C’est un secret de polichinelle. Le Sénégal, pour ne pas dire Macky Sall himself, a joué un rôle prépondérant dans le dénouement de la crise politique qui était partie, lors de la crise politique de 2016-2017, pour mettre la Gambie sens dessus dessous. Car, le président sortant, Yaya Jammeh, avait la volonté de faire du forcing pour rester au pouvoir qu’il avait perdu, face à son challenger Adama Barrow, lors de la présidentielle. «Quand l’option militaire s’est concrétisée, Dakar ajoué un rôle décisif», précise un rapport cosigné par le journaliste-chercheur sénégalais en science politique Barka Bâ et le chercheur français Vincent Foucher.

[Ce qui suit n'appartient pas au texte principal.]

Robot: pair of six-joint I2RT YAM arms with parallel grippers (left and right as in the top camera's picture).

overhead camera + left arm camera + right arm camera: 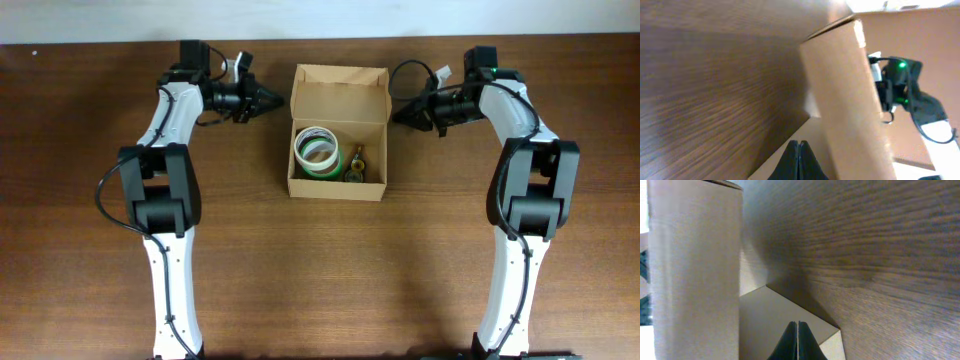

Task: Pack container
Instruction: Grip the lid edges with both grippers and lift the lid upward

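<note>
The container (336, 190) is a tan cardboard box at the table's middle, its hinged lid flap (340, 92) standing open at the back. Inside lie green and white tape rolls (317, 152) and a small dark item (356, 163). My left gripper (280, 100) is shut and empty, its tip close to the flap's left edge. My right gripper (397, 115) is shut and empty beside the flap's right edge. The left wrist view has the shut fingertips (798, 143) pointing at the cardboard wall (845, 100). In the right wrist view the shut fingertips (798, 324) face the box side (695, 270).
Dark wooden tabletop (330, 280) spreads around the box. Both arm bases stand at the front edge, left (170, 300) and right (510, 300). The right arm's wrist with a green light (902, 82) shows beyond the box in the left wrist view.
</note>
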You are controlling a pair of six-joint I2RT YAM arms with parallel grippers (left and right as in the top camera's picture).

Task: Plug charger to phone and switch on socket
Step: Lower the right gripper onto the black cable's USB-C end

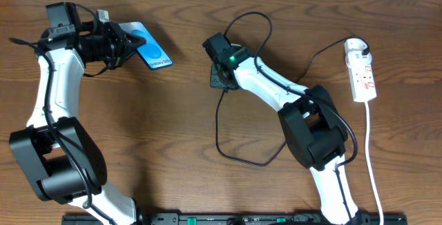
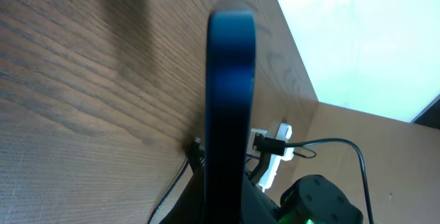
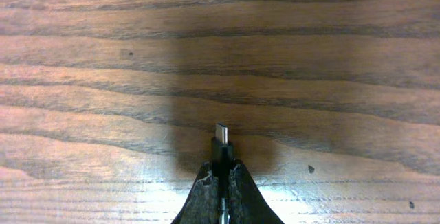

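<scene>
My left gripper (image 1: 126,42) at the back left is shut on the phone (image 1: 153,50), holding its left end with the blue screen facing up. In the left wrist view the phone (image 2: 230,93) stands edge-on as a dark blue bar and hides the fingers. Near the table's middle my right gripper (image 1: 219,80) is shut on the charger (image 1: 222,142), whose thin black cable loops over the wood. In the right wrist view the charger's plug tip (image 3: 221,141) sticks out from my right gripper (image 3: 221,174), metal end forward, just above the table. The socket (image 1: 363,73) lies at the far right.
The socket's white cord (image 1: 373,177) runs down the right side toward the front edge. Loops of black cable lie in front of and behind the right arm (image 1: 314,125). In the left wrist view the socket (image 2: 273,161) and right arm (image 2: 320,200) show beyond the phone.
</scene>
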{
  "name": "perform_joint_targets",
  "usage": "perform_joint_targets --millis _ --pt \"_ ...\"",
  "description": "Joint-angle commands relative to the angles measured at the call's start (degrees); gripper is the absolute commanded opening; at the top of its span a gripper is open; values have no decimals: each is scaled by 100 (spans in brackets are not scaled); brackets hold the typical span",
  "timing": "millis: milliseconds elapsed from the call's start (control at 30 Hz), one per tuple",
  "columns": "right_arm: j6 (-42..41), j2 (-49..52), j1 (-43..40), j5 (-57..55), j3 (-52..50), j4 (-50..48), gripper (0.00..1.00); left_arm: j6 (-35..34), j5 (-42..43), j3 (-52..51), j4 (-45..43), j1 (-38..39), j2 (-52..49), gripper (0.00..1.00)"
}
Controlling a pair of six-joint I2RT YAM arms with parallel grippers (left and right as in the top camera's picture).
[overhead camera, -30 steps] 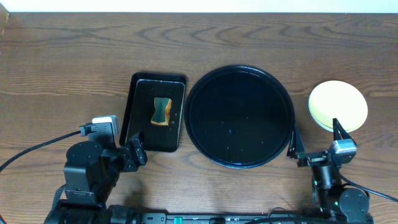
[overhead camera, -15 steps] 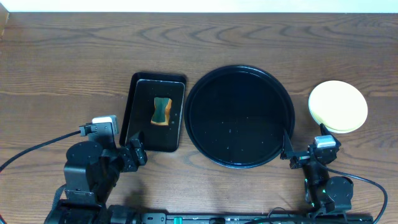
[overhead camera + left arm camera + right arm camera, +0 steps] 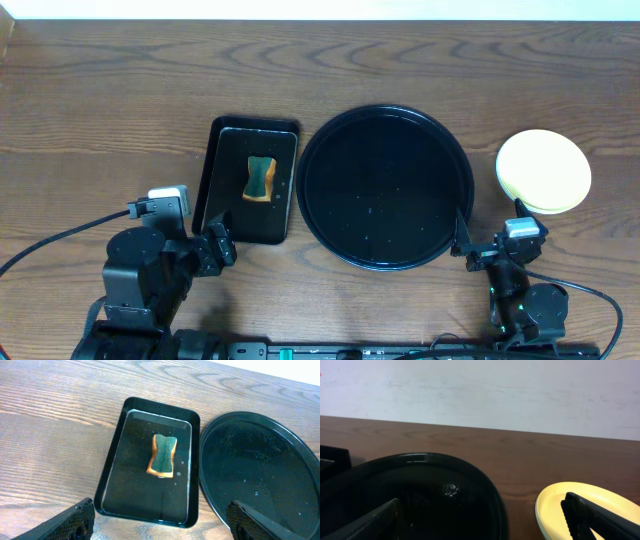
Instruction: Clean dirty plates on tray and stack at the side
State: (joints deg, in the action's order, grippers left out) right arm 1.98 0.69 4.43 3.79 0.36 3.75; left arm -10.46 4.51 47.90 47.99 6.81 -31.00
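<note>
The round black tray [image 3: 385,187] lies mid-table, wet and with no plate on it. It also shows in the left wrist view [image 3: 260,465] and the right wrist view [image 3: 420,495]. The plates [image 3: 543,168] sit stacked on the table right of the tray, pale yellow one on top, with paler rims just showing below; the stack also shows in the right wrist view [image 3: 585,505]. My right gripper [image 3: 488,240] is open and empty, low between the tray's front right rim and the stack. My left gripper [image 3: 195,235] is open and empty, just in front of the rectangular tray.
A smaller rectangular black tray [image 3: 225,200] holds a green and orange sponge [image 3: 261,177] left of the round tray; both also show in the left wrist view, tray [image 3: 115,485] and sponge [image 3: 163,455]. A white wall [image 3: 480,390] stands behind the table.
My right gripper has drawn back from beside the plate stack toward the front edge and a little left, then stopped. The left arm has not moved.
</note>
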Motion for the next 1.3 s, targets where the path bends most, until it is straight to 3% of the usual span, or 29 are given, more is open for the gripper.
perform_joint_targets --millis 0,333,500,667,967,1167,1267 --pt "68 -20 44 -55 -4 33 99 79 -31 -55 -9 9 2 85" --pt "66 -20 44 -55 -4 33 99 129 -120 -79 254 -4 61 85" --pt "68 -20 44 -55 -4 33 99 166 -116 -715 -63 -37 603 85" --pt "68 -20 44 -55 -4 33 99 140 -85 -1906 -1008 -103 1351 85" --pt "68 -20 44 -55 -4 33 99 33 -52 -3711 -3493 -409 2664 85" --pt "68 -20 44 -55 -4 33 99 308 -153 -4586 -5657 -590 3025 85" --pt "68 -20 44 -55 -4 33 99 494 -101 -4767 -5692 -588 3093 85"
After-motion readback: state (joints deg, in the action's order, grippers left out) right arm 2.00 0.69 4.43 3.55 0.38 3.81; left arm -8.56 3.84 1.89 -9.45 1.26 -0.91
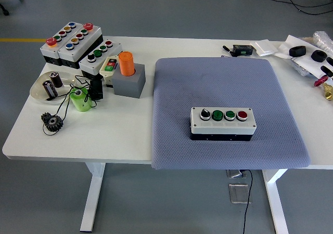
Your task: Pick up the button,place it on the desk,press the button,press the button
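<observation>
- The button box (222, 121) lies on the grey mat (223, 83), toward the mat's near edge and a little right of its middle; it has a white top with a black knob, two green buttons and one red button in a row;
- No robot hand is in view, so I cannot tell the state of the fingers;
- At the counter's (119, 135) far left corner stand three more button boxes (73, 39); near them an orange cylinder (126, 63) sits upright in a grey block (130, 83);
- Toward the left edge: a white dish (39, 92), a green cylinder (80, 99), a black gear (52, 121);
- At the far right corner lie small tools and papers (307, 52).
</observation>
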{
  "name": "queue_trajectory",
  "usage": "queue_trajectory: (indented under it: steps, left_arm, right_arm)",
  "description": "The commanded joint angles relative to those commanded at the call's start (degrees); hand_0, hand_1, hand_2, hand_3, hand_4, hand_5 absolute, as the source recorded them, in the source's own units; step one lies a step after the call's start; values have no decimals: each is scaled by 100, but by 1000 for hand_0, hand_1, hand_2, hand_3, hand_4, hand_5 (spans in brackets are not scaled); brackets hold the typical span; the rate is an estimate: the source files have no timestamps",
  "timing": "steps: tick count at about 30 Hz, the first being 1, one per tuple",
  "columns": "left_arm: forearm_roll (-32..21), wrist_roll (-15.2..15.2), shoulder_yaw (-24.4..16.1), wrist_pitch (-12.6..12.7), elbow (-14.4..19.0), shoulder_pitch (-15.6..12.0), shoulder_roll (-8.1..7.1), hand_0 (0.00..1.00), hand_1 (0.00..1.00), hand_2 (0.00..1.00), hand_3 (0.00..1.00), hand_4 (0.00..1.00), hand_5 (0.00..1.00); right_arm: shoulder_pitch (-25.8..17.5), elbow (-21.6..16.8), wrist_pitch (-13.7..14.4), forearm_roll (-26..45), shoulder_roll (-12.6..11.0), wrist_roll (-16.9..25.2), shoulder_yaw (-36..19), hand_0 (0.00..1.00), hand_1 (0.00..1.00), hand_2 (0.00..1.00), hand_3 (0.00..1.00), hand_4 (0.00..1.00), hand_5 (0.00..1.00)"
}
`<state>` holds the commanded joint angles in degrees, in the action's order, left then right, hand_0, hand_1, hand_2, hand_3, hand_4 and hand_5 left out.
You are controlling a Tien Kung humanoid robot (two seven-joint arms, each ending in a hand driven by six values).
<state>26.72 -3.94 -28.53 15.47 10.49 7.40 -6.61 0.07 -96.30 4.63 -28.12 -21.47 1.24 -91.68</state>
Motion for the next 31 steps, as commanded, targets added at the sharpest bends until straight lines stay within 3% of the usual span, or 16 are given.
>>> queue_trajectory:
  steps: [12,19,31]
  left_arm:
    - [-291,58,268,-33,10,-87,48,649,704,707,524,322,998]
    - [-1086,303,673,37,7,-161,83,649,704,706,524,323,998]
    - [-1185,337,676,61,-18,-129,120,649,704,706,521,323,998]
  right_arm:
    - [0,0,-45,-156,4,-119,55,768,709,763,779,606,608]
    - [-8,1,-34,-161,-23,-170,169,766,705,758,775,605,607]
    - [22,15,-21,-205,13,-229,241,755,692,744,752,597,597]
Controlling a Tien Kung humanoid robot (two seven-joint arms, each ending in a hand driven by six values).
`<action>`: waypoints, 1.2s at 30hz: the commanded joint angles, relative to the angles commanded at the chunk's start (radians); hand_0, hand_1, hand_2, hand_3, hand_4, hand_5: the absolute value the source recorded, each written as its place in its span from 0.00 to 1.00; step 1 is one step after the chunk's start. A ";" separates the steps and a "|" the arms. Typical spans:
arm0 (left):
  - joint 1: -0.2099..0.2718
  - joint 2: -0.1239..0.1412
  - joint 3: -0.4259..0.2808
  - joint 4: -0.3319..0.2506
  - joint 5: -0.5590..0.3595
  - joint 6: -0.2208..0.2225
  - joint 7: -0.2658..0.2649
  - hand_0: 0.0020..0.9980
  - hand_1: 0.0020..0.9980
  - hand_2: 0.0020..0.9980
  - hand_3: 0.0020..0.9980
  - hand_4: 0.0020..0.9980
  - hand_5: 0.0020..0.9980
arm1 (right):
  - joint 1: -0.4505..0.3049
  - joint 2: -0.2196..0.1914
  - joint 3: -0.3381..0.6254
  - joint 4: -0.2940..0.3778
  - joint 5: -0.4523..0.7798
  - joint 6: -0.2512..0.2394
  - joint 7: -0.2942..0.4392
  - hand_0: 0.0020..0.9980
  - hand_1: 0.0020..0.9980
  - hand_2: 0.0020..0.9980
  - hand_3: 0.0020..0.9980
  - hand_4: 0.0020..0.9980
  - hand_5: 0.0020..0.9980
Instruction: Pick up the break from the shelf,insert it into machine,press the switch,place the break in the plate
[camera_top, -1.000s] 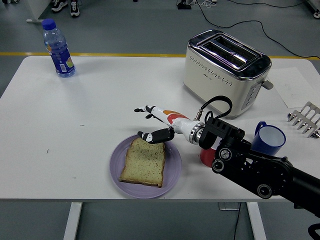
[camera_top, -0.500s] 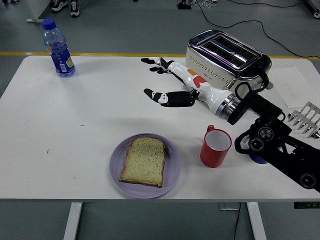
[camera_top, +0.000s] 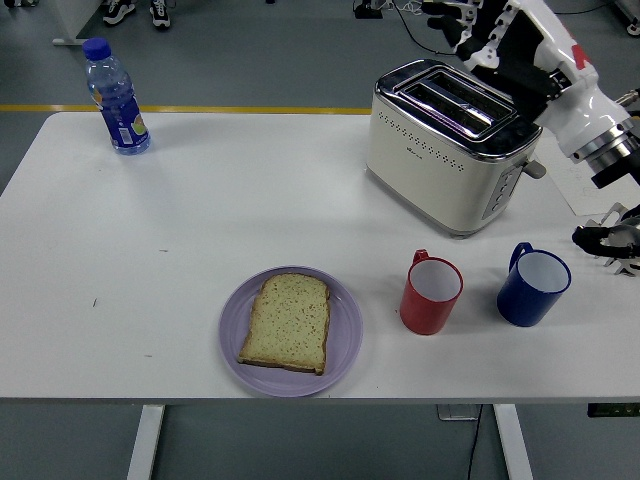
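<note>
Fingers spread, our right hand holds nothing above the toaster. We judge the last step done: the bread lies on the plate. Next, only a clear retreat off the bench.

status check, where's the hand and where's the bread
Right hand raised above the toaster, fingers spread, holding nothing. Left arm out of view. Bread slice flat on the purple plate. Red mug and blue mug beside it, not touching.
</note>
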 joint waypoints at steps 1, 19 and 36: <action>0.001 0.000 -0.002 0.000 0.002 0.000 0.000 0.69 0.69 0.68 0.56 0.28 0.83 | -0.005 -0.006 0.010 0.002 0.022 -0.001 0.000 0.76 0.72 0.73 0.67 0.52 0.23; 0.021 -0.003 -0.045 0.000 0.049 -0.002 0.006 0.69 0.69 0.68 0.56 0.28 0.83 | -0.299 -0.077 0.407 -0.173 0.488 -0.047 0.018 0.71 0.68 0.69 0.62 0.51 0.23; 0.015 -0.005 -0.043 0.000 0.050 -0.001 0.001 0.68 0.69 0.68 0.56 0.28 0.83 | -0.528 0.118 0.676 -0.275 0.438 -0.027 0.045 0.71 0.68 0.69 0.62 0.47 0.21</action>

Dakar devance la CEDEAO et enrôle le Général François Ndiaye
Dans le rapport intitulé : «Une agencéité forte : L’État sénégalais face à la crise gambienne de 2016-2017», les deux chercheurs notent que le Sénégal est intervenu avant la décision de la CEDEAO et l’intronisation de Barrow. Dès le 16 janvier 2017, des patrouilleurs sénégalais contrôlaient l’accès aux côtes gambiennes et interdisaient l’entrée de navires suspects au port de Banjul. En attendant l’intervention de la CEDEAO, le sous-chef opérations de l’état-major sénégalais a assuré la planification. Comme l’admet un conseiller de la CEDEAO : «Ce n’est pas la CEDEAO qui a fait la planification, car, en ce moment, les chefs d’état-major des pays membres se réunissaient, les 16 et 17 janvier, à Abuja autour du général nigérien qui commande la force».
3 700 hommes, deux hélicoptères, un bateau de guerre…
Toutefois, les investigateurs soulignent que sur les cinq pays qui avaient signalé leur disponibilité à fournir des troupes, seuls trois se sont exécutés. «Le Sénégal a fourni le gros du contingent, plus de 3000 hommes, deux hélicoptères et trois patrouilleurs, le Nigeria a envoyé 500 hommes, des moyens aériens (deux avions de transport et deux avions d’attaque) et un bateau de guerre, et le Ghana a déployé 200 hommes. Le Sénégal a obtenu le commandement de la force régionale, y désignant son propre chef d’état-major de l’Armée de terre, en l’occurrence le général François Ndiaye.
Pris dans la nasse, Jammeh adoube Condé pour négocier sa sortie
Selon le rapport, le Sénégal a financé lui-même sa participation. Car, c’est seulement en février 2017 que l’Union européenne a commencé à financer la CEDEAO pour soutenir la MICEGA. Lorsque la crise atteint son paroxysme, la MICEGA se déploie en territoire sénégalais. Les survols aériens et les tirs de semonce passent le message : une intervention militaire est une véritable possibilité. C’est seulement à ce moment-là que Yaya Jammeh, réalisant que Dakar est prêt à aller jusqu’au bout et qu’il ne peut plus l’emporter, sollicite son seul allié ouest-africain, en l’occurrence le président guinéen Alpha Condé, pour négocier sa sortie. On connaît la suite.